I have a sample dataset:
df <- data.frame(category = c("A", "A", "B", "C", "C", "D", "E", "C", "E", "A", "B", "C", "B", "B", "B", "D", "D", "D", "D", "B"), year = c(1, 2, 1, 2, 3, 2, 3, 1, 3, 2, 1, 1, 2, 1, 2, 3, 1, 2, 3, 1))
and would like to create a cross-tabulation of year
and category
such that only the 3 most frequent categories are in the table and also sorted by total number of occurences:
1 2 3
B 4 2 0
D 1 2 2
C 2 1 1
Using something like
df %>%
add_count(category) %>%
filter(n %in% tail(sort(unique(n)),3)) %>%
arrange(desc(n)) %>% {table(.$category, .$year)}
will filter for the three most occurring categories but leave the table unsorted
1 2 3
B 4 2 0
C 2 1 1
D 1 2 2
CodePudding user response:
This should give you what you want.
# Make a table
df.t <- table(df)
# Order by top occurrences (sum over margin 1)

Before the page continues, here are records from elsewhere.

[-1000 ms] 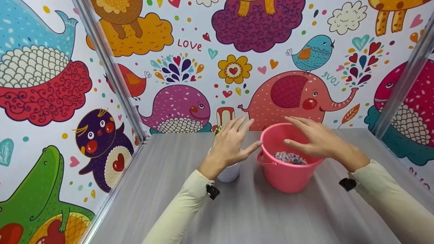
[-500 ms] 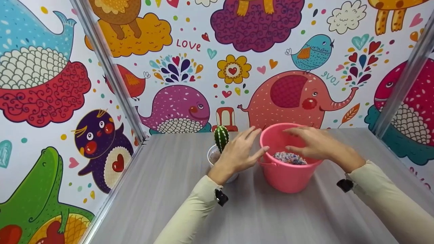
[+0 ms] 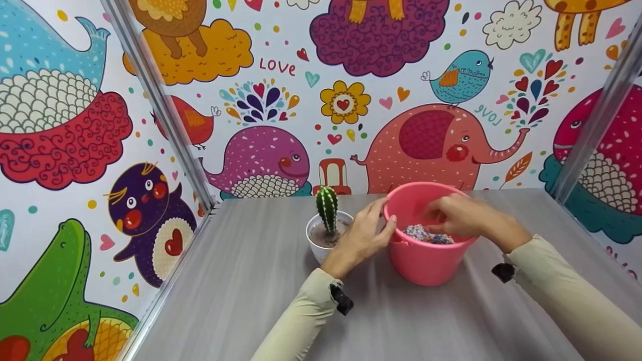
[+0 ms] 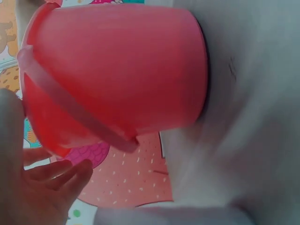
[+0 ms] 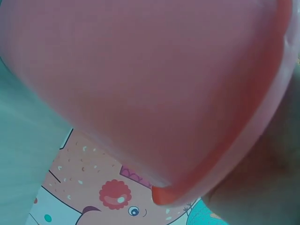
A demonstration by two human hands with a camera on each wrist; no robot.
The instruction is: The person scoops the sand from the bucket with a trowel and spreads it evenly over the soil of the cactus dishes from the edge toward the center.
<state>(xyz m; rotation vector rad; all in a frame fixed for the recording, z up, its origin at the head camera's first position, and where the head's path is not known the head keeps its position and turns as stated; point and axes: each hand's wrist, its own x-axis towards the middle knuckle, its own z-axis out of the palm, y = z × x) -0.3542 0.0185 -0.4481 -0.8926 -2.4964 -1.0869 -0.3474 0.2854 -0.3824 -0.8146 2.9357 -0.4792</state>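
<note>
In the head view, a pink bucket [image 3: 426,265] stands upright on the table, with small multicoloured pebbles [image 3: 420,233] visible inside. My left hand [image 3: 365,235] is at the bucket's left rim, its thumb and fingers loosely extended; the left wrist view shows the fingers [image 4: 77,178] beside the rim and the bucket's handle [image 4: 75,110] hanging down the side. My right hand [image 3: 464,215] reaches over the right rim into the bucket, fingers bent downward just by the pebbles. Its fingertips are hidden, and the bucket's wall fills most of the right wrist view.
Left of the bucket, close behind my left hand, a green cactus [image 3: 327,208] stands in a white pot [image 3: 316,248] of brownish soil. The grey table [image 3: 241,281] ends at printed cartoon walls [image 3: 261,45] at the back and sides.
My left hand has moved right, from in front of the cactus pot to the bucket's rim, uncovering the cactus. My right hand has lowered into the bucket and its fingers have bent.
</note>
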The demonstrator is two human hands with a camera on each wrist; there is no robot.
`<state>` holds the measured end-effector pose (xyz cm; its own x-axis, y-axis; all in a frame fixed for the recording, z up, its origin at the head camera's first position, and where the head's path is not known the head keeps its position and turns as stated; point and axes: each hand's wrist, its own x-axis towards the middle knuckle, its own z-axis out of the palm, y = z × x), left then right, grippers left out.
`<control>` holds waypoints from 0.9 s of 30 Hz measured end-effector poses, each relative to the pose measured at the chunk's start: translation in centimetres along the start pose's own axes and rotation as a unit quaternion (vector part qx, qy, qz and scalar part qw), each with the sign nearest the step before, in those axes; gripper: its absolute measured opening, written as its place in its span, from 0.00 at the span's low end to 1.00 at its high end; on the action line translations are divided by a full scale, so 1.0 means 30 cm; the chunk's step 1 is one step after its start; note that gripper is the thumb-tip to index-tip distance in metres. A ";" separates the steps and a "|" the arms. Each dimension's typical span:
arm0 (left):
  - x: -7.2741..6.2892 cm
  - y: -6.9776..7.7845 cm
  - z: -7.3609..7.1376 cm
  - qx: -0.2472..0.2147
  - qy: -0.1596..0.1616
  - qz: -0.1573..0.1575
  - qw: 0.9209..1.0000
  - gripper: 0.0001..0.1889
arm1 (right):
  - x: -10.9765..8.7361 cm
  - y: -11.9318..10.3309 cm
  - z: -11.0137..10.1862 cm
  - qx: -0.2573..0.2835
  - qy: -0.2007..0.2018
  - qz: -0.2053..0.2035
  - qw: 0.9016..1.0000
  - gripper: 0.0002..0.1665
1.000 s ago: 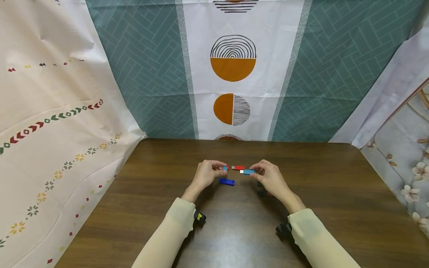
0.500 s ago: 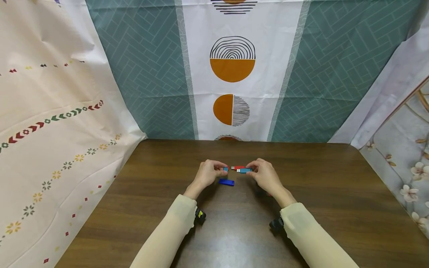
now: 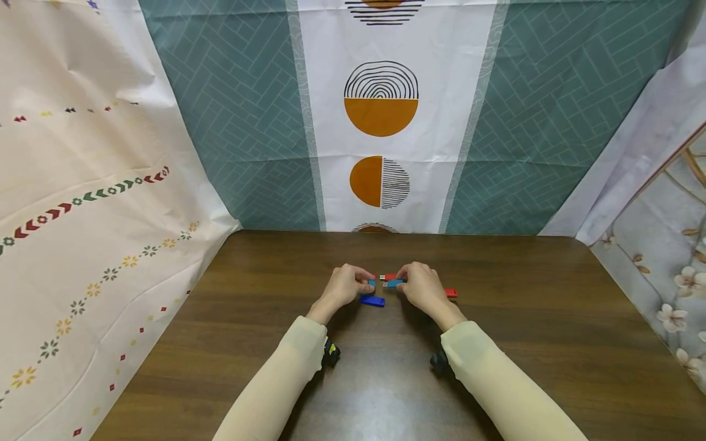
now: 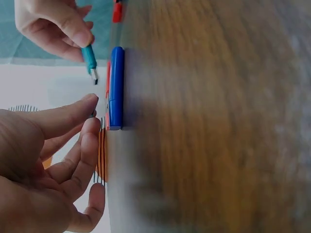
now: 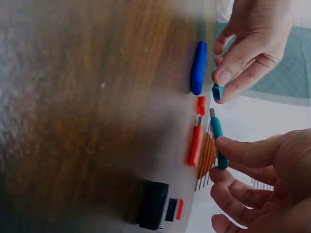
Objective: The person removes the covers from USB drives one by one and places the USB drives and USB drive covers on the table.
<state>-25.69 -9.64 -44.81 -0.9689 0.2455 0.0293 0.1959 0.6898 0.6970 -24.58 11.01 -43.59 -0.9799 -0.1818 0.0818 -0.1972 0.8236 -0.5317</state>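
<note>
My left hand [image 3: 342,286] pinches a small teal cap [image 5: 218,92] between thumb and fingertips; in its own wrist view the cap is mostly hidden. Opposite it, my right hand [image 3: 423,288] grips a teal USB flash drive [image 5: 217,128] by its rear end, the bare metal plug pointing left at the cap. A small gap separates plug and cap, both held above the table. Beneath lies a blue USB flash drive [image 3: 372,301]. Just behind, a red USB flash drive [image 5: 195,145] with its plug bare lies by its separate red cap [image 5: 201,105].
Partly behind my right hand, a black item [image 5: 153,206] lies on the brown table [image 3: 540,318], with a red piece [image 3: 451,293] beside it. A patterned cloth [image 3: 380,141] hangs along the table's far edge.
My right hand has moved left with the teal flash drive, bringing its plug closer to the cap. The left hand has barely moved and keeps its hold.
</note>
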 end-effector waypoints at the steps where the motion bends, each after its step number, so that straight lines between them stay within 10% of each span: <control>1: 0.000 -0.001 0.001 0.001 -0.003 -0.001 1.000 0.10 | 0.004 0.000 0.005 -0.009 -0.004 0.000 1.000 0.09; 27: 0.012 0.005 0.016 0.068 -0.007 0.007 0.998 0.09 | 0.035 -0.019 0.038 -0.103 -0.042 -0.028 0.993 0.04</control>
<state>-25.93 -9.13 -45.03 -0.9641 0.2642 0.0272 0.2283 0.7720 0.5932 -25.48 9.74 -44.17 -0.9629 -0.2682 0.0315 -0.2623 0.9016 -0.3438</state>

df.t <- df.t[order(apply(df.t, 1, sum), decreasing=TRUE),]
# Keep top 3 results
df.t <- df.t[1:3,]
Output:
year
category 1 2 3
B 4 2 0
D 1 2 2
C 2 1 1
CodePudding user response:
It's not elegent solution using base R but it works
result <- as.data.frame.matrix(table(df))
result$sum <- rowSums(result)
result <- result[order(-result$sum),]
result <- result[1:3,]
result$sum <- NULL
1 2 3
B 4 2 0
D 1 2 2
C 2 1 1
CodePudding user response:
You'd want to arrange by the rowsums after creating table. If you want to stay (more) within tidyverse
, e.g.:
df |>
janitor::tabyl(category, year) |>
arrange(desc(rowSums(across(where(is.numeric))))) |>
head(3)
Here with janitor::tabyl()
, but you could also use dplyr::tally()
and tidyr::pivot_longer()
directly or do df |> table() |> as.data.frame.matrix()
like @Adamm.